MATERIAL TO PROCESS:
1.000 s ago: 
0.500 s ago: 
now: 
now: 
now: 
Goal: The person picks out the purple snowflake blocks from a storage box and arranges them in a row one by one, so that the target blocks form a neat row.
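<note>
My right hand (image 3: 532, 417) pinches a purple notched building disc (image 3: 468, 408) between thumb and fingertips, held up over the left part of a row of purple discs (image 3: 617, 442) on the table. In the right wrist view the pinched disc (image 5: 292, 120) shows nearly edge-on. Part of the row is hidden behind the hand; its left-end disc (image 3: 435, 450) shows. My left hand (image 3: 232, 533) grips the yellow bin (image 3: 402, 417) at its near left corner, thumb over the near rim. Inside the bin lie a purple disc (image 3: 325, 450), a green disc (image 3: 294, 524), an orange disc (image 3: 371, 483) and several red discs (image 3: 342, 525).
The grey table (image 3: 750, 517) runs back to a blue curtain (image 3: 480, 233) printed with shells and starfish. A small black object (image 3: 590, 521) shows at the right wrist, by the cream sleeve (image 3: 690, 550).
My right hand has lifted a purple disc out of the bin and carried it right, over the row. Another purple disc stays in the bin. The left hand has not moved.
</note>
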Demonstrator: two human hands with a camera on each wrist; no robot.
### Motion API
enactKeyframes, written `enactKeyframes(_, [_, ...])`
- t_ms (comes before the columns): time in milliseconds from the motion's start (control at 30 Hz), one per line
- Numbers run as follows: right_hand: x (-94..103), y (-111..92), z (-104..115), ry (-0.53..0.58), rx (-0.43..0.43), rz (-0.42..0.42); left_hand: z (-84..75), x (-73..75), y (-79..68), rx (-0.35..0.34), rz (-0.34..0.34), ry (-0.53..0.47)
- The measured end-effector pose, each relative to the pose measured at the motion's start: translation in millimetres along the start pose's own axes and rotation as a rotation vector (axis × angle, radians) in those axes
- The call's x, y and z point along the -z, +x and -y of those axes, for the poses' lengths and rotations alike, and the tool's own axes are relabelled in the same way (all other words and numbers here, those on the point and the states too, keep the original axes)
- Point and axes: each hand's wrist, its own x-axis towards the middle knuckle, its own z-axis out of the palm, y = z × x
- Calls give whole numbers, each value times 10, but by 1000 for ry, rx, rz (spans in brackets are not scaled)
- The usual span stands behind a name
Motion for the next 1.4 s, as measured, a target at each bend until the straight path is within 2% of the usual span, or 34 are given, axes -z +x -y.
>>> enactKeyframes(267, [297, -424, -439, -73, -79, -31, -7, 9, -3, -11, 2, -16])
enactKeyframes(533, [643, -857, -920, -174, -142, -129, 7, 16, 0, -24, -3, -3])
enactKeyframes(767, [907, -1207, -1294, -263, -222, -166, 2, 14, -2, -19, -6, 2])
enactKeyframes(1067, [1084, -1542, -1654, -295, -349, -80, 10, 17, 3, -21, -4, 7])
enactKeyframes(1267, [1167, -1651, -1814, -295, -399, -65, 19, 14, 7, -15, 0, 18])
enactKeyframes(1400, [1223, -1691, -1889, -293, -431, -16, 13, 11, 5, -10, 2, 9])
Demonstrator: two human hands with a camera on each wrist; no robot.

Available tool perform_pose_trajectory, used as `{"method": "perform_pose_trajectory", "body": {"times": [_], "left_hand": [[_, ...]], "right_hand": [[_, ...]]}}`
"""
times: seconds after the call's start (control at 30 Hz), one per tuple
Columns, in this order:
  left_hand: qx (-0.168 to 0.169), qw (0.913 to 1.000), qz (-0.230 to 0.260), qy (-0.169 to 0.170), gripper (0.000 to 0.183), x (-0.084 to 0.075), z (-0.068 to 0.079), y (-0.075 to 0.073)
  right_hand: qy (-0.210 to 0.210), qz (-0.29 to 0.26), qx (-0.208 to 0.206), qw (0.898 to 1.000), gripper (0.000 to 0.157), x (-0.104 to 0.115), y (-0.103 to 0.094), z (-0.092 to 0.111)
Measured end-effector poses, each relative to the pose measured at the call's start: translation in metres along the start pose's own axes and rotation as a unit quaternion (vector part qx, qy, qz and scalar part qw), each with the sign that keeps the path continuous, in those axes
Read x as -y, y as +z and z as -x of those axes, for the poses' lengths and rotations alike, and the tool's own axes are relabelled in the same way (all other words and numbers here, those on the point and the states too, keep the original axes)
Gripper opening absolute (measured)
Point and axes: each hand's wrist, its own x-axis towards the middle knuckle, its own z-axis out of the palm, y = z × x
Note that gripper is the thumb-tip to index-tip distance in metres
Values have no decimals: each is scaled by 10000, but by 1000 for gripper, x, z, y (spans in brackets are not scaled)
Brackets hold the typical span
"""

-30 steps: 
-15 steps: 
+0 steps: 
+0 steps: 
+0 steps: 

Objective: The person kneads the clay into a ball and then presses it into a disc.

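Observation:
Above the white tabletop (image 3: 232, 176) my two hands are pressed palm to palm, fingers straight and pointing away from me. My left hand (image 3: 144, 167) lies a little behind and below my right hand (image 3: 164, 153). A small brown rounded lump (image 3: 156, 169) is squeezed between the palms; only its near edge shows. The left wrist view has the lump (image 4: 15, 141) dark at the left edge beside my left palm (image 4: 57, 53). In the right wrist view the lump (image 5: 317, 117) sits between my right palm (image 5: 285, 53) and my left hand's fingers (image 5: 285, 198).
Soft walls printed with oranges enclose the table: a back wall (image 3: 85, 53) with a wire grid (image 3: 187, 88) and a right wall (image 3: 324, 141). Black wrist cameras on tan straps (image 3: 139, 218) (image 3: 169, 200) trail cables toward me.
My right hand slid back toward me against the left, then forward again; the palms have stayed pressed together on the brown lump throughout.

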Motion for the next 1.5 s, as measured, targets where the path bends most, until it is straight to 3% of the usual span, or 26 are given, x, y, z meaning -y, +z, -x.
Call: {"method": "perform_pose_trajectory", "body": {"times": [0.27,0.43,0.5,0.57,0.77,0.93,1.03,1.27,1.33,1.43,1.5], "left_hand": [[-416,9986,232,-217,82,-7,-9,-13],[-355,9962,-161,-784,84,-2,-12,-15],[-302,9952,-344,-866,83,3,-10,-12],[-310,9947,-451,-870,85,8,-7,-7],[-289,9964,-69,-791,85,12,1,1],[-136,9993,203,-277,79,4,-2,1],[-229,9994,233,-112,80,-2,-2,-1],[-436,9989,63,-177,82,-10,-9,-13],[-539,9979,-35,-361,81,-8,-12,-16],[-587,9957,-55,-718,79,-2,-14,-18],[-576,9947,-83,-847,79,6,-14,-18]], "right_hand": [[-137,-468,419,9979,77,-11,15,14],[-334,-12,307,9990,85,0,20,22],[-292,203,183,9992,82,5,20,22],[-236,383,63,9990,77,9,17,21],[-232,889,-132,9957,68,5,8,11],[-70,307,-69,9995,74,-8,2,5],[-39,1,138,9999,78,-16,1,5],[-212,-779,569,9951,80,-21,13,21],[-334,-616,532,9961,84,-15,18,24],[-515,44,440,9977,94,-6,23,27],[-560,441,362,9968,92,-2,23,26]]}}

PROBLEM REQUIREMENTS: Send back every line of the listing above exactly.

TASK SOLUTION:
1.000 s ago: 
0.500 s ago: 
now: 
now: 
now: 
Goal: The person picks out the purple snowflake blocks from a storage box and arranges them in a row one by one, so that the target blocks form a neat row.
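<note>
My right hand (image 3: 532, 417) pinches a purple notched building disc (image 3: 468, 408) between thumb and fingertips, held up over the left part of a row of purple discs (image 3: 617, 442) on the table. In the right wrist view the pinched disc (image 5: 292, 120) shows nearly edge-on. Part of the row is hidden behind the hand; its left-end disc (image 3: 435, 450) shows. My left hand (image 3: 232, 533) grips the yellow bin (image 3: 402, 417) at its near left corner, thumb over the near rim. Inside the bin lie a purple disc (image 3: 325, 450), a green disc (image 3: 294, 524), an orange disc (image 3: 371, 483) and several red discs (image 3: 342, 525).
The grey table (image 3: 750, 517) runs back to a blue curtain (image 3: 480, 233) printed with shells and starfish. A small black object (image 3: 590, 521) shows at the right wrist, by the cream sleeve (image 3: 690, 550).
My right hand has lifted a purple disc out of the bin and carried it right, over the row. Another purple disc stays in the bin. The left hand has not moved.
</note>
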Demonstrator: two human hands with a camera on each wrist; no robot.
### Motion API
enactKeyframes, written `enactKeyframes(_, [_, ...])`
- t_ms (comes before the columns): time in milliseconds from the motion's start (control at 30 Hz), one per line
- Numbers run as follows: right_hand: x (-94..103), y (-111..92), z (-104..115), ry (-0.53..0.58), rx (-0.43..0.43), rz (-0.42..0.42); left_hand: z (-84..75), x (-73..75), y (-79..68), rx (-0.35..0.34), rz (-0.34..0.34), ry (-0.53..0.47)
- The measured end-effector pose, each relative to the pose measured at the motion's start: translation in millimetres along the start pose's own axes and rotation as a rotation vector (axis × angle, radians) in those axes
- The call's x, y and z point along the -z, +x and -y of those axes, for the poses' lengths and rotations alike, and the tool's own axes are relabelled in the same way (all other words and numbers here, those on the point and the states too, keep the original axes)
- Point and axes: each hand's wrist, its own x-axis towards the middle knuckle, its own z-axis out of the palm, y = z × x
- Calls give whole numbers, each value times 10, but by 1000 for ry, rx, rz (spans in brackets are not scaled)
- The usual span stands behind a name
Motion for the next 1.4 s, as measured, a target at each bend until the straight path is within 2% of the usual span, or 34 are given, axes -z +x -y.
>>> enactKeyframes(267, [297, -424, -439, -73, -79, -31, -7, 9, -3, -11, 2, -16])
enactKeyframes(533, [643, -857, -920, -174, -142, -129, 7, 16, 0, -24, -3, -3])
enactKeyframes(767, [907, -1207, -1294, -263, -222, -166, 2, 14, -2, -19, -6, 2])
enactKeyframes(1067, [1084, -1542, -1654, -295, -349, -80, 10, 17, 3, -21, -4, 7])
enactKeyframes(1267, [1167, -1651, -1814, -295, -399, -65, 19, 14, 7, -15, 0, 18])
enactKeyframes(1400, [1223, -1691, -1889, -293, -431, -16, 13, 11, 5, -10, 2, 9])
Demonstrator: two human hands with a camera on each wrist; no robot.

Available tool perform_pose_trajectory, used as `{"method": "perform_pose_trajectory", "body": {"times": [_], "left_hand": [[_, ...]], "right_hand": [[_, ...]]}}`
"""
times: seconds after the call's start (control at 30 Hz), one per tuple
Columns, in this order:
  left_hand: qx (-0.168 to 0.169), qw (0.913 to 1.000), qz (-0.230 to 0.260), qy (-0.169 to 0.170), gripper (0.000 to 0.183), x (-0.084 to 0.075), z (-0.068 to 0.079), y (-0.075 to 0.073)
  right_hand: qy (-0.210 to 0.210), qz (-0.29 to 0.26), qx (-0.208 to 0.206), qw (0.898 to 1.000), gripper (0.000 to 0.157), x (-0.104 to 0.115), y (-0.103 to 0.094), z (-0.092 to 0.111)
Measured end-effector poses, each relative to the pose measured at the call's start: translation in metres along the start pose's own axes and rotation as a unit quaternion (vector part qx, qy, qz and scalar part qw), each with the sign that keeps the path continuous, in those axes
Read x as -y, y as +z and z as -x of those axes, for the poses' lengths and rotations alike, and the tool's own axes are relabelled in the same way (all other words and numbers here, those on the point and the states too, keep the original axes)
Gripper opening absolute (measured)
Point and axes: each hand's wrist, its own x-axis towards the middle knuckle, its own z-axis out of the palm, y = z × x
Note that gripper is the thumb-tip to index-tip distance in metres
Values have no decimals: each is scaled by 10000, but by 1000 for gripper, x, z, y (spans in brackets are not scaled)
Brackets hold the typical span
"""

-30 steps: 
-15 steps: 
+0 steps: 
+0 steps: 
+0 steps: 

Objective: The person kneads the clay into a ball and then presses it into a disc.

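Observation:
Above the white tabletop (image 3: 232, 176) my two hands are pressed palm to palm, fingers straight and pointing away from me. My left hand (image 3: 144, 167) lies a little behind and below my right hand (image 3: 164, 153). A small brown rounded lump (image 3: 156, 169) is squeezed between the palms; only its near edge shows. The left wrist view has the lump (image 4: 15, 141) dark at the left edge beside my left palm (image 4: 57, 53). In the right wrist view the lump (image 5: 317, 117) sits between my right palm (image 5: 285, 53) and my left hand's fingers (image 5: 285, 198).
Soft walls printed with oranges enclose the table: a back wall (image 3: 85, 53) with a wire grid (image 3: 187, 88) and a right wall (image 3: 324, 141). Black wrist cameras on tan straps (image 3: 139, 218) (image 3: 169, 200) trail cables toward me.
My right hand slid back toward me against the left, then forward again; the palms have stayed pressed together on the brown lump throughout.
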
Motion for the next 1.5 s, as measured, targets where the path bends most, until it is straight to 3% of the usual span, or 26 are given, x, y, z meaning -y, +z, -x.
Call: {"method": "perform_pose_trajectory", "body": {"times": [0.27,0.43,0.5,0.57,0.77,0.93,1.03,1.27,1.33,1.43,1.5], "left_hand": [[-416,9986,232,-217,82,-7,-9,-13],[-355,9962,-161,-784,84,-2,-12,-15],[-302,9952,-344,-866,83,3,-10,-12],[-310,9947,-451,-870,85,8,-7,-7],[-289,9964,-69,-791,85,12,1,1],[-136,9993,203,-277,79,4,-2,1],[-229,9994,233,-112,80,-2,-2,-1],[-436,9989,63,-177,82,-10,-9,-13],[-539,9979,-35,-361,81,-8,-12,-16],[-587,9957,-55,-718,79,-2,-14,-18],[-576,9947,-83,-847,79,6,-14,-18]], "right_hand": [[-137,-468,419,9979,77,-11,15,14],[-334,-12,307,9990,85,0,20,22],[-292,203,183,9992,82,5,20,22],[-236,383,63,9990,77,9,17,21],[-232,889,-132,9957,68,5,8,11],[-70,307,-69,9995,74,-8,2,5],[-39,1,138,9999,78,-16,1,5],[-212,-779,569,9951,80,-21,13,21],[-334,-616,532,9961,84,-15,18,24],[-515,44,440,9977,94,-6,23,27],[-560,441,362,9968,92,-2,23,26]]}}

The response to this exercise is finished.